Whenever the string "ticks" turns up in a line below, that line should be copied.

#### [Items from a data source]
___

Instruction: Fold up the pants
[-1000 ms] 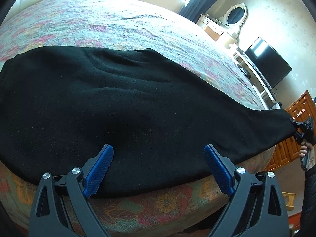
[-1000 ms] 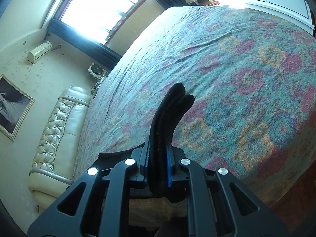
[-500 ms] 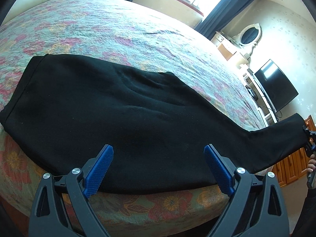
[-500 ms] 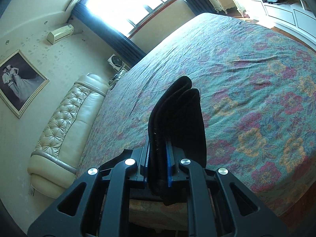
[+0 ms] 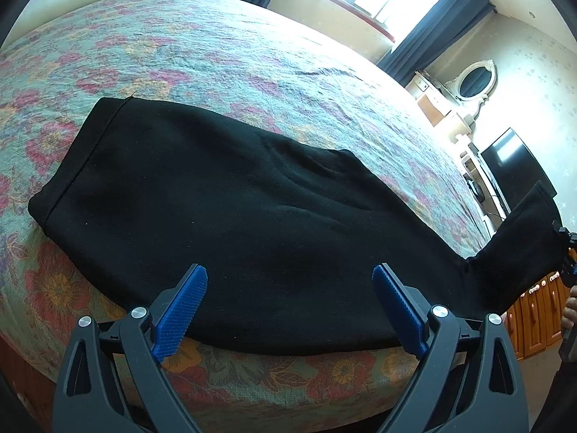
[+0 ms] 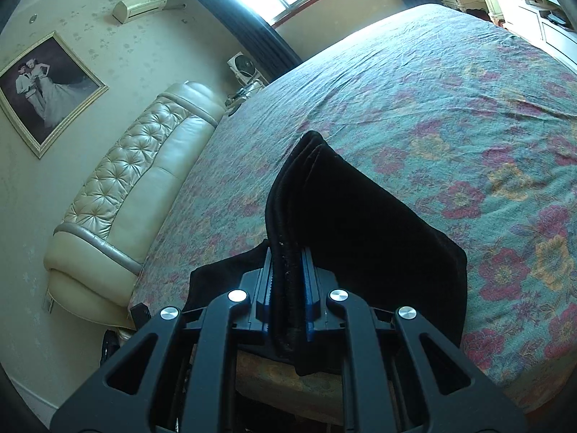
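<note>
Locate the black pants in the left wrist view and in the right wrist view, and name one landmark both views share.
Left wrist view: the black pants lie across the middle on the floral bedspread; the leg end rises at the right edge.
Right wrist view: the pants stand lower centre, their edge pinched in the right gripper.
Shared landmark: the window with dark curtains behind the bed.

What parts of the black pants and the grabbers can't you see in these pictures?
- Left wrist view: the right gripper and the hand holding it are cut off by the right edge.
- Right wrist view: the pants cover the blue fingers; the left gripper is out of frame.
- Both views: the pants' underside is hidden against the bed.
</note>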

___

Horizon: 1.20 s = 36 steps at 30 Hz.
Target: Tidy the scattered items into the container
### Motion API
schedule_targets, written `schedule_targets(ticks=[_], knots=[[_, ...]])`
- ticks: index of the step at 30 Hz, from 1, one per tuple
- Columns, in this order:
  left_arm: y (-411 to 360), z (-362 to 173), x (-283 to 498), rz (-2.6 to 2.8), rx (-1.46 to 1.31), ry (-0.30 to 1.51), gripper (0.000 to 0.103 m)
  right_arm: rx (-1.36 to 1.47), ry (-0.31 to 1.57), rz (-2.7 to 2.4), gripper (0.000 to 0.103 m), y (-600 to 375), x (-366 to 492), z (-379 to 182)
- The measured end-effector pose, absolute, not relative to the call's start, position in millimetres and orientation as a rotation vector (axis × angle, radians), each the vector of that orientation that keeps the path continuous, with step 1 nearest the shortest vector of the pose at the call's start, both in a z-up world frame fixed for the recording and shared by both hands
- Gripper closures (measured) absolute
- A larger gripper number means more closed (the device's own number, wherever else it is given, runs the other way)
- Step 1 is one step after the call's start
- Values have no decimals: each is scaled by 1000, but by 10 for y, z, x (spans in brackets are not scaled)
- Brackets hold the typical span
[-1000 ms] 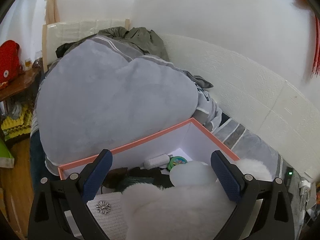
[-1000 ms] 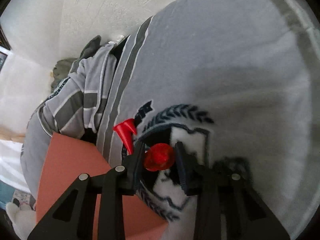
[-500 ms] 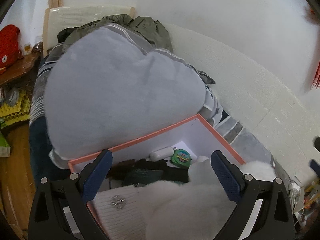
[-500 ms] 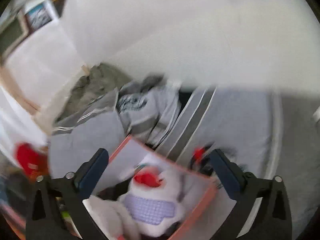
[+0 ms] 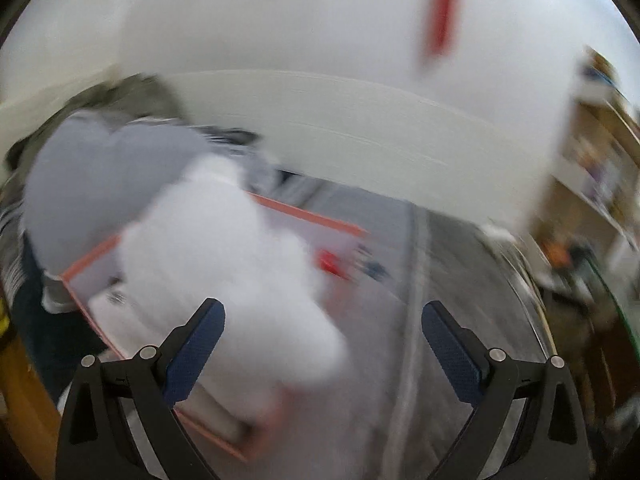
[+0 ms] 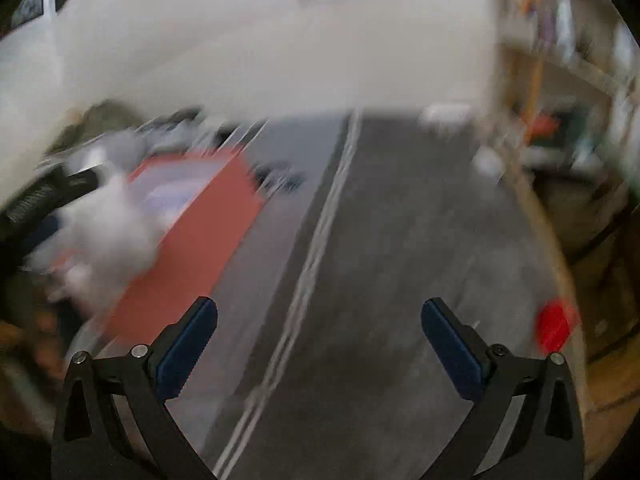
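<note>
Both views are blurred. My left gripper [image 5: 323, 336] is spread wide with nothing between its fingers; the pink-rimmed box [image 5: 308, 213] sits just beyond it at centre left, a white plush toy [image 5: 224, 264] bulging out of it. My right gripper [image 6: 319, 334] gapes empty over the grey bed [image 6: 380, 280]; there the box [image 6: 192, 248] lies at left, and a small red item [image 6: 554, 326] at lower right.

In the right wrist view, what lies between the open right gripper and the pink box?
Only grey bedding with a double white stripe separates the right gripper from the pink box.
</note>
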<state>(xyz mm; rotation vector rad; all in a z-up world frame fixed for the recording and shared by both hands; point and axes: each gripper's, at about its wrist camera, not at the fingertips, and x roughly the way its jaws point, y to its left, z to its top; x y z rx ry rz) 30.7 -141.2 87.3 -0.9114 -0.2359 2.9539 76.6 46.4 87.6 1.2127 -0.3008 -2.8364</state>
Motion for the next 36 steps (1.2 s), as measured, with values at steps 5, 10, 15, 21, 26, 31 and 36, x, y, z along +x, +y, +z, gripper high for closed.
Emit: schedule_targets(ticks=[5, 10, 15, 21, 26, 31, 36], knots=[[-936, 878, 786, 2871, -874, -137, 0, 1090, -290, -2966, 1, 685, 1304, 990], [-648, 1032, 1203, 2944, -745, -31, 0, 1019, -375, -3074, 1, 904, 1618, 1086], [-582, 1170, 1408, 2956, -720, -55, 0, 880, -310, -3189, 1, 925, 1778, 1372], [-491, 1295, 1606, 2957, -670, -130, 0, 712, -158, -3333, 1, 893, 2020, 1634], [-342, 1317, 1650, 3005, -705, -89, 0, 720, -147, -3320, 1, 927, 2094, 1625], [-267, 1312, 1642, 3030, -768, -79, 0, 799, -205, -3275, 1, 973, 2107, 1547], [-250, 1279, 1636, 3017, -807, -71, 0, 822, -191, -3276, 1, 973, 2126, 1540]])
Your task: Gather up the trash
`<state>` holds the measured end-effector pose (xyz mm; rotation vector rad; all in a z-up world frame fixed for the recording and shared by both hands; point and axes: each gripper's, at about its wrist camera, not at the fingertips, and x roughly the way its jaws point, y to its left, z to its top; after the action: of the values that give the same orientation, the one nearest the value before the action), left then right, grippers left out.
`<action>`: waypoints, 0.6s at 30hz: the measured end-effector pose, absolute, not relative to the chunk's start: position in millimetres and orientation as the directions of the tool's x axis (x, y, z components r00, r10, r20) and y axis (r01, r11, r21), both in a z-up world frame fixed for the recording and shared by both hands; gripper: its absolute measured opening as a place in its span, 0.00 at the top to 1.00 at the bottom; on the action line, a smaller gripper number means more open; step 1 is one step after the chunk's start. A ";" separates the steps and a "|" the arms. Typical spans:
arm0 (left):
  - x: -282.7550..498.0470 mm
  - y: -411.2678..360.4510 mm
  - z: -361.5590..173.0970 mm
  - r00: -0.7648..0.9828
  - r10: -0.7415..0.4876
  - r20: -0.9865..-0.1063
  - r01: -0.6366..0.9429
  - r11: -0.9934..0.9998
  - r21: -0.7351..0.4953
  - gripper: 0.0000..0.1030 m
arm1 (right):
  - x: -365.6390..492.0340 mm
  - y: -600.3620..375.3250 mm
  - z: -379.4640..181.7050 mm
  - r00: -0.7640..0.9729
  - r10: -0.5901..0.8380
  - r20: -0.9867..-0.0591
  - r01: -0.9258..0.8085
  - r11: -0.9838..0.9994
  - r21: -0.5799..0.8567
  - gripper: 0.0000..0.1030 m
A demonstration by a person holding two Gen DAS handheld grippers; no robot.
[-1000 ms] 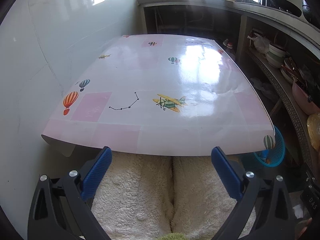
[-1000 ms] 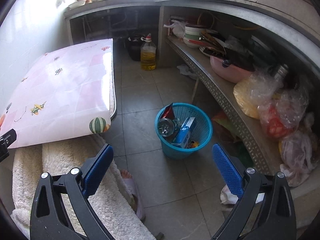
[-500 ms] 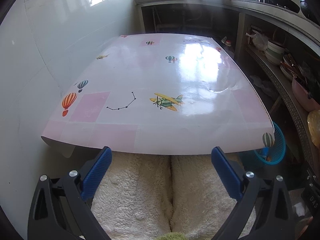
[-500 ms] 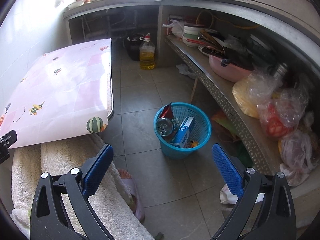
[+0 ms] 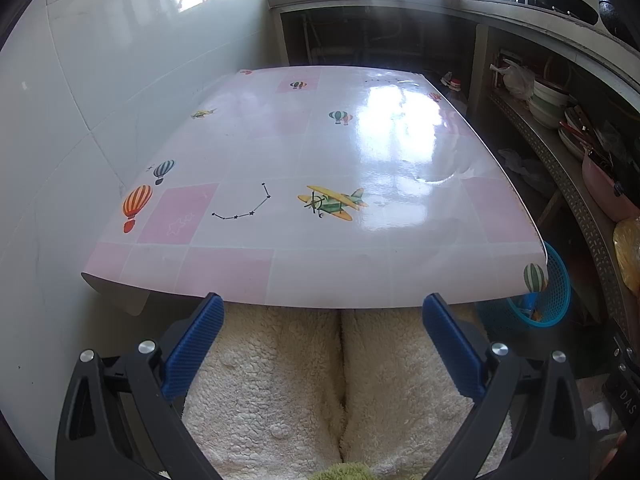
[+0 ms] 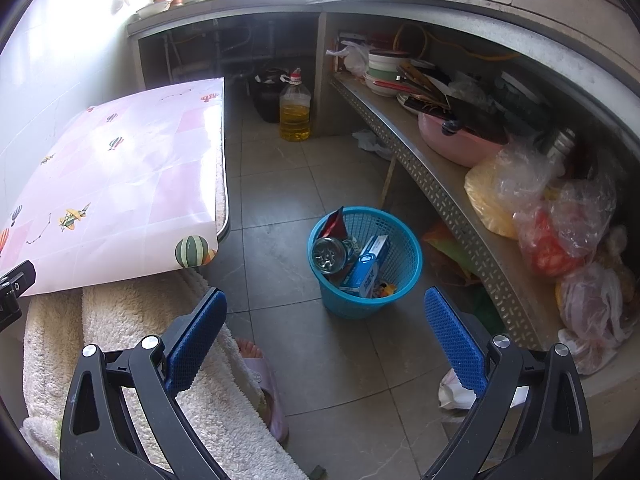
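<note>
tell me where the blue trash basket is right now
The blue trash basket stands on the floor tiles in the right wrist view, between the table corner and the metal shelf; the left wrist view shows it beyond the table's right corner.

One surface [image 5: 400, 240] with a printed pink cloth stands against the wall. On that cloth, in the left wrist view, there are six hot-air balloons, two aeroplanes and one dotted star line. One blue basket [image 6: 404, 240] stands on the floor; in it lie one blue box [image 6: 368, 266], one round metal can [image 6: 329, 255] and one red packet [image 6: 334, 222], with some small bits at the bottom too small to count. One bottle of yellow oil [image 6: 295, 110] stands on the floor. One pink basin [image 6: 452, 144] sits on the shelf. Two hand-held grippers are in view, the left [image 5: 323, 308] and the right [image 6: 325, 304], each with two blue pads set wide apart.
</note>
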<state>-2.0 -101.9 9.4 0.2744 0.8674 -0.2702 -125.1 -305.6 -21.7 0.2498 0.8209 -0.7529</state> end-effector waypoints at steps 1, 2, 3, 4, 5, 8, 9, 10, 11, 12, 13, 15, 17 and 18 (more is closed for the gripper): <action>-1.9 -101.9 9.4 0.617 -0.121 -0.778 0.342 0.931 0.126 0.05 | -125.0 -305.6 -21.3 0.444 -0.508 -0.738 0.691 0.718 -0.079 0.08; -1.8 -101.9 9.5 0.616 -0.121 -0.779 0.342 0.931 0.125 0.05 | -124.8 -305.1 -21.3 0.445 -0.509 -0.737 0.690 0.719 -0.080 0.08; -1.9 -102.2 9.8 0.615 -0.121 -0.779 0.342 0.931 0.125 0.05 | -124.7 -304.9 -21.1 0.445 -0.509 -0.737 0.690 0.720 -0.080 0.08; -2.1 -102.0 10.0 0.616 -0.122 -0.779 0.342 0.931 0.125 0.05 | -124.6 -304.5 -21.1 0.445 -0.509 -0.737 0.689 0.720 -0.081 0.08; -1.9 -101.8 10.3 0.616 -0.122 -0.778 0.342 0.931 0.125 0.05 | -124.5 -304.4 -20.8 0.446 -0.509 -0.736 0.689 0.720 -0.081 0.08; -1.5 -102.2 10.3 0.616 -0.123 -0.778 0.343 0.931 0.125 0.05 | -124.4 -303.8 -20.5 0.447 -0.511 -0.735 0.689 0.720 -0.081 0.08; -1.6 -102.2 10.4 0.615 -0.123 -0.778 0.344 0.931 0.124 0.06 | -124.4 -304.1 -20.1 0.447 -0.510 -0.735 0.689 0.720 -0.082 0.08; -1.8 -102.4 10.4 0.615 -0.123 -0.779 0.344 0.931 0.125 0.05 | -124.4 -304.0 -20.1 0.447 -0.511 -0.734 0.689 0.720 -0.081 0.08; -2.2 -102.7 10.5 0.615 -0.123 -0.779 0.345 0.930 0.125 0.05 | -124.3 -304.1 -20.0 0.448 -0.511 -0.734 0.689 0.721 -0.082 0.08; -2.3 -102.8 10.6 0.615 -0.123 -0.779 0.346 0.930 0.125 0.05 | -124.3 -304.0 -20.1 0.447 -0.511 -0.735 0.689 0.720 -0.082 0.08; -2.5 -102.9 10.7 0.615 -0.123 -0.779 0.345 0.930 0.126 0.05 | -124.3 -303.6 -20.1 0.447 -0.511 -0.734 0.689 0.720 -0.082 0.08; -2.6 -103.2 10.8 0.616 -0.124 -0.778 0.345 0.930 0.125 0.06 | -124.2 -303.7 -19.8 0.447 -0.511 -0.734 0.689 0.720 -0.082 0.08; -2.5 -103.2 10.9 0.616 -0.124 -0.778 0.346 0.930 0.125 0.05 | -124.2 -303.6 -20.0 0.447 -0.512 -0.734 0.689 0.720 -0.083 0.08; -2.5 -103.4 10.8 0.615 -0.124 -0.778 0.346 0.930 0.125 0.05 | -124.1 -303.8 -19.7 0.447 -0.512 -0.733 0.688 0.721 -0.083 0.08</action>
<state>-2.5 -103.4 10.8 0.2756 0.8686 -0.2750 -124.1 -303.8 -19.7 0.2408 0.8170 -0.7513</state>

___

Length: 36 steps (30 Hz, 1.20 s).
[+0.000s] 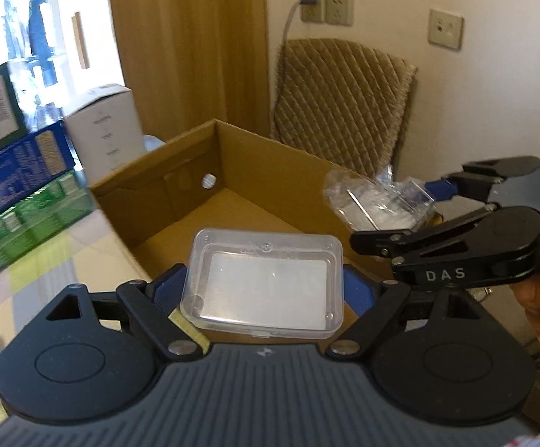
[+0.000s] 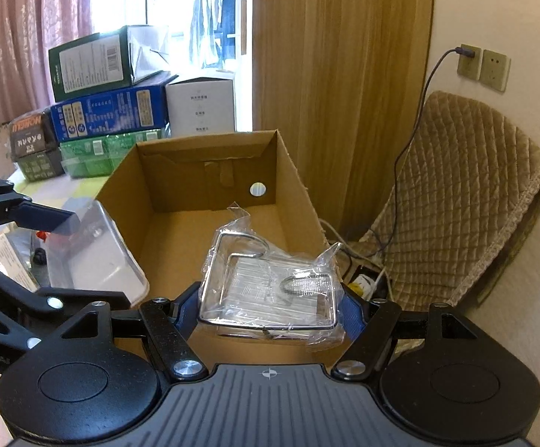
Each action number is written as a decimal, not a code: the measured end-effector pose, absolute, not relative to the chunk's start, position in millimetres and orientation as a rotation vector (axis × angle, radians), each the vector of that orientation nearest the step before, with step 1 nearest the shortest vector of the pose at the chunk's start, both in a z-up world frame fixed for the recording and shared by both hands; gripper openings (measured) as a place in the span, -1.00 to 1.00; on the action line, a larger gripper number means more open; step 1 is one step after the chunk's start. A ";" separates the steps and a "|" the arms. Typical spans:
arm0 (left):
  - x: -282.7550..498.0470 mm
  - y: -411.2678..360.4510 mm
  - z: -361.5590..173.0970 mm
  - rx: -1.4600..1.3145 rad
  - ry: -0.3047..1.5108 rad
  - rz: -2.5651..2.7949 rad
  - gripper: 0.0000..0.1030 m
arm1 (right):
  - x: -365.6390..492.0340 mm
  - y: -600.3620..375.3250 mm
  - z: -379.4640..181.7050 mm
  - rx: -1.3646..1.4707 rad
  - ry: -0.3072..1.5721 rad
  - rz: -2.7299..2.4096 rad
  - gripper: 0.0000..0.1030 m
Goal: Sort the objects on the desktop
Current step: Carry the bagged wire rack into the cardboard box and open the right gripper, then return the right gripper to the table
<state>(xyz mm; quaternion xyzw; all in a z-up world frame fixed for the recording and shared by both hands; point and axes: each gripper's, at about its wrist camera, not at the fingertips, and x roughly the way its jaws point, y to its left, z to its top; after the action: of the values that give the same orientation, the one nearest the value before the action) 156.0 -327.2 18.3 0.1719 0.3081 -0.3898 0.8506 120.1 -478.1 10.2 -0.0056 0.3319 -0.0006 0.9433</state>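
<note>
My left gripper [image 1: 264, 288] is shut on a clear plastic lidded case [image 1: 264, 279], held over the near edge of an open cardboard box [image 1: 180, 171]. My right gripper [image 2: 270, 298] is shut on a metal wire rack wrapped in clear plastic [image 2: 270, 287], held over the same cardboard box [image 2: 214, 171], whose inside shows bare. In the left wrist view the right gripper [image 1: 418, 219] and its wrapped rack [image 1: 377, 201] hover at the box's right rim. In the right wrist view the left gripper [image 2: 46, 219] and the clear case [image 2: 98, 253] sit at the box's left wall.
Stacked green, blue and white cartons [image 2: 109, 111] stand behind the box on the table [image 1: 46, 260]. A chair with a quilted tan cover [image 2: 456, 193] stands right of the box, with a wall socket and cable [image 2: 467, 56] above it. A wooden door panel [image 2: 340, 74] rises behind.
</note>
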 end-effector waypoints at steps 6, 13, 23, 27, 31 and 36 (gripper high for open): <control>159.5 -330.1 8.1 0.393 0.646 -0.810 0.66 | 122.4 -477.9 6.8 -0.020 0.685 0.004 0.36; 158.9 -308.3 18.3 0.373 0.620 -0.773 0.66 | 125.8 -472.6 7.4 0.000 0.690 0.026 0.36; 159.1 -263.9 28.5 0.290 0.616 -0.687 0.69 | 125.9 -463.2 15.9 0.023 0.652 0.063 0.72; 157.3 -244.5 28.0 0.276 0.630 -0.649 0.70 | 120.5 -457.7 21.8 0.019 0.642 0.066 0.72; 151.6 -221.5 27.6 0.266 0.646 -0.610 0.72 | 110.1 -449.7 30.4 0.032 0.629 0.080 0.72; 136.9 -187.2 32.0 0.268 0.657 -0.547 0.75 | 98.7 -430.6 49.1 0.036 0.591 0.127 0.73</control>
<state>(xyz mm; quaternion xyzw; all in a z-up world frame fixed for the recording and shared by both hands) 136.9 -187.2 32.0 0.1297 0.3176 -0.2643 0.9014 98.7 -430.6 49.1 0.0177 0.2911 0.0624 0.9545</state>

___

#### [Result below]
schedule_targets, written `schedule_targets(ticks=[_], knots=[[_, ...]])`
- ticks: index of the step at 30 Hz, from 1, one per tuple
Emit: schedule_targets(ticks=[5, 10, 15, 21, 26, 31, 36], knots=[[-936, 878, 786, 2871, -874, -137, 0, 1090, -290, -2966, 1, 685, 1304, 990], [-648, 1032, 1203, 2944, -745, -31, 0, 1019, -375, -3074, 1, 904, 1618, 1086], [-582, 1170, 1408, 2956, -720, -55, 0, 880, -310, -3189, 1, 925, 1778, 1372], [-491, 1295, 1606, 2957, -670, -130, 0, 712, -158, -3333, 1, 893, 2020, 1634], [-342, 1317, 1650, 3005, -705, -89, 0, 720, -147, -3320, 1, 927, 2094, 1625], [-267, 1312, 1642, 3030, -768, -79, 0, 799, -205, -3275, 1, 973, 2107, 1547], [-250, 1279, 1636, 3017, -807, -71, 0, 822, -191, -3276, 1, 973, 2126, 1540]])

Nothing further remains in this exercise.